I have been having a lot of conversations about feminism in the last few months.
Like, a lot.
I have been a quiet feminist for a long time. I followed feminist instagram accounts and read feminist things, but I mostly kept my thoughts to myself. Then there was one little bump in the road, barely worth remembering, and it opened the floodgates.
I’m one of those on the internet: sharing feminist things, having debates, and being a little bit sassy.
One thing people ask about a lot is privilege: “I don’t feel like I have any privilege over anyone else.” Well, the very fact you don’t notice your privilege is privilege. Because, trust me, the people who don’t have that status do notice.
In 1988, in one of the first essays about privilege, Peggy McIntosh described it as a “package of unearned assets that I can count on cashing in each day,” later describing it as an invisible knapsack:
White privilege is like an invisible weightless knapsack of special provisions, maps, passports, codebooks, visas, clothes tools, and blank checks.Peggy mcintosh, “unpacking the invisible knapsack”
McIntosh spoke specifically about race and gender: the “advantages that men gain from women’s disadvantages” but also the advantages of being born white. Now, privilege is recognized in many other realms: class, sexual orientation, religion, education, age, physical ability, etc.
Sometimes people argue against these ideas by saying that everyone is capable of making different choices, but this way of thinking fails to recognize the roadblocks in the way for some that simply do not exist for others. You may not recognize it, but we are all living in a damaged culture with systems designed to benefit certain groups of people – usually white men.
You didn’t do anything wrong by either being born into privilege or being born into oppression. That’s not the point. It’s what you do with it that matters: do you fight to maintain the status quo, or do you use your privilege to lift others up?

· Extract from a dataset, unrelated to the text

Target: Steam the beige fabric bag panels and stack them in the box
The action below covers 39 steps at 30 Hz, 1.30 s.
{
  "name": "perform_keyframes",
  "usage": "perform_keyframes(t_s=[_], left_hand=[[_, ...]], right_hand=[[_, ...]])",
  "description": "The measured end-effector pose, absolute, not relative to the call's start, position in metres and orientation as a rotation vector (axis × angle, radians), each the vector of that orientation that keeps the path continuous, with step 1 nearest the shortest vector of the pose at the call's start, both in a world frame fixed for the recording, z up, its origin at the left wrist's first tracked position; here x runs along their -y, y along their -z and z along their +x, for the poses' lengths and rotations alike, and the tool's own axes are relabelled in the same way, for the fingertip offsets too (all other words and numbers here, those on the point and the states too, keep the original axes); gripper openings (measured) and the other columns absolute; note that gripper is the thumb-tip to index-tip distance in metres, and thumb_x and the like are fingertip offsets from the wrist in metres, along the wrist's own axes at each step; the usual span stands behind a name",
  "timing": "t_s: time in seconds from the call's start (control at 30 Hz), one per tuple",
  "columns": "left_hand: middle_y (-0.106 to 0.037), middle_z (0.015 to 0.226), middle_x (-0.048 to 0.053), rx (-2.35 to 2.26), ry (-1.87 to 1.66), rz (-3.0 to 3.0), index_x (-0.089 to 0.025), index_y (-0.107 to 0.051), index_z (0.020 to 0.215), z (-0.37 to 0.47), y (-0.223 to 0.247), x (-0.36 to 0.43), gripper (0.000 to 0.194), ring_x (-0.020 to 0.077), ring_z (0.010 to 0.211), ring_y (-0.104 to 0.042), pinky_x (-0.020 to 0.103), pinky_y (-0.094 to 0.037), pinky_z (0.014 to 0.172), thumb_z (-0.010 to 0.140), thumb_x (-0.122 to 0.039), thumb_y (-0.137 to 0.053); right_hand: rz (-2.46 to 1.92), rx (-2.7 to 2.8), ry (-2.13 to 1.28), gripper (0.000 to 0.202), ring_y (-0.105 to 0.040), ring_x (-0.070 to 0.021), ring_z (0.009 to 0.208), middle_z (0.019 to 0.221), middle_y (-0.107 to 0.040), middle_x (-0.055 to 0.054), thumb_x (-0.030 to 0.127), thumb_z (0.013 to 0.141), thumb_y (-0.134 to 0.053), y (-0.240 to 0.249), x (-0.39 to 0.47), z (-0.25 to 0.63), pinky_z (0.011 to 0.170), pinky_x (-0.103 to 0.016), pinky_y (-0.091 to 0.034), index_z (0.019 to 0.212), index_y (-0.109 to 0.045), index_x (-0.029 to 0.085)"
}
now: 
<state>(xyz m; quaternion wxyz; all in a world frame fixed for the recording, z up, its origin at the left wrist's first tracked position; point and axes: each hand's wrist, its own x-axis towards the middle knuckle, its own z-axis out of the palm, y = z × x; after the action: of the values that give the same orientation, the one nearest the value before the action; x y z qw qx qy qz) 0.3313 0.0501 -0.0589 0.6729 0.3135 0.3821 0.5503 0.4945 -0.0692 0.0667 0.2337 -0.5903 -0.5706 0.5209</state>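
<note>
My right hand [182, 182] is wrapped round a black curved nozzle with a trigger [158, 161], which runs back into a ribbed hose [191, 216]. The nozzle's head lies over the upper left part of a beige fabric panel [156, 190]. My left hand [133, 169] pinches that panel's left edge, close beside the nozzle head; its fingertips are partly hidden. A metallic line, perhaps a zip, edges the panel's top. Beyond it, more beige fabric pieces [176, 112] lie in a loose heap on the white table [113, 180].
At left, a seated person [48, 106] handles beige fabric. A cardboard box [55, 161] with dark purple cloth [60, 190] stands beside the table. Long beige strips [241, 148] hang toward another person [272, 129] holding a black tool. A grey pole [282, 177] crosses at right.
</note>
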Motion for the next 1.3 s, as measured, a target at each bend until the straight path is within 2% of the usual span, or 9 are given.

It’s also important to understand that this is not always on an individual, person-to-person level: it’s large scale, institutional, and systemic. “While individual experiences are important, we have to try to understand privilege in terms of systems and social patterns” (Privilege 101). So yes, while people may not recognize their own privilege on a personal and individual level, they benefit from a system and society that benefits them at the disadvantage of others. Look at the above privilege bingo. How many of those squares do you fit?
Intersectionality is the idea that different factors in discrimination can overlap with others. For example, as a white woman, I experience the systemic disadvantages of being a woman but also the privileges of being born white. I was able to go to university, my parents are still married, I identify as cisgender (the sex I was assigned at birth), and I am also heterosexual. Also, despite my constant complaints to the contrary, I am not poor. I am bad with my money but not poor.

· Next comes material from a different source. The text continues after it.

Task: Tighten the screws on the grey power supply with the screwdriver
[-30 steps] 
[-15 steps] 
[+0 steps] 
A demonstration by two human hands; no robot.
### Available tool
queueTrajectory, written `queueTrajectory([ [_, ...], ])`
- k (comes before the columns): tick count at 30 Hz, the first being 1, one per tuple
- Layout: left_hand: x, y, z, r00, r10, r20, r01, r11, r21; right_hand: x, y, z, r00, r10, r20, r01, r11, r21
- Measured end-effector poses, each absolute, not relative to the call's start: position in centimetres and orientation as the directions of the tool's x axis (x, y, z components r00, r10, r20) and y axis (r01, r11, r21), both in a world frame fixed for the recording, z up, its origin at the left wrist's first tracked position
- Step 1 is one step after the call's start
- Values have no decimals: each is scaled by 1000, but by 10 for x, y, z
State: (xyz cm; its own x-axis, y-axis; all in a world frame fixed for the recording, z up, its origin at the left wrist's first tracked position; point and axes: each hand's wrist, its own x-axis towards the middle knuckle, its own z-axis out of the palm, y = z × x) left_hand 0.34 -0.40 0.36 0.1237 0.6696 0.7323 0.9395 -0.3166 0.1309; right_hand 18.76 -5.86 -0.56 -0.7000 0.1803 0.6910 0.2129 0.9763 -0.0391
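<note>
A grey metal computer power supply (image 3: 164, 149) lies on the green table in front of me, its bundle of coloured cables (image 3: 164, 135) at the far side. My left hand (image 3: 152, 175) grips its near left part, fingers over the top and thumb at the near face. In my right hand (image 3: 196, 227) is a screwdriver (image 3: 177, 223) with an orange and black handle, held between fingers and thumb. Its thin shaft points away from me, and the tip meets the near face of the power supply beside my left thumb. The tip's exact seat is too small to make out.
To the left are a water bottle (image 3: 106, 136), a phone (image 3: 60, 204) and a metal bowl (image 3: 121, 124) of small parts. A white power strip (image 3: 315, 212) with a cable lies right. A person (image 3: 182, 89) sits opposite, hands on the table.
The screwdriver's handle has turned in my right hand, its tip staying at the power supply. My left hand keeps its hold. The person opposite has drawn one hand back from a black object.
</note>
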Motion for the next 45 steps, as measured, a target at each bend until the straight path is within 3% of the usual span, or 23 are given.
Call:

All of these factors come together to create my lived experience of privilege alongside oppression. They do not cancel each other out. I can speak about the experience of being a woman but when it comes to speaking about racism or ableism or other -isms, it is important that I allow the people actually living with that oppression to speak.
There’s a lot of criticism in feminist circles about white women because they often show up in spaces for people of colour to say “we’re not all bad!” But that’s missing the point. I don’t take it as a personal attack when I hear things like that: I recognize my own privilege and do what I can do dismantle oppressive systems.
Peggy McIntosh concludes:
“I have met very few men who truly distressed about systemic, unearned male advantage and conferred dominance. So one question for me and others like me is whether we will be like them, or whether we will get truly distressed, even outraged, about unearned race advantage and conferred dominance, and, if so, what we will do to lessen them.”peggy mcintosh
There are ways to use your privilege in ways that help the “other.” But sitting on your hands, comfortable in the status quo, and saying, “not me!” is complicity. So, how do you use your privilege for good?
- Recognize and acknowledge your (white, male, heterosexual, etc) privilege.
- Speak out against (racism, sexism, oppression, discrimination) when you see it.
- Prepare to be uncomfortable. If it’s uncomfortable for you, imagine how much more uncomfortable it is for the people living it.
So we can sit around and pontificate about whether or not privilege exists, but that’s of real no benefit to anybody. Instead of crying “not all men!” or “not all white people!” channel that energy into actually doing something about it. Google is free, do your research.
Check your privilege, and ditch the knapsack.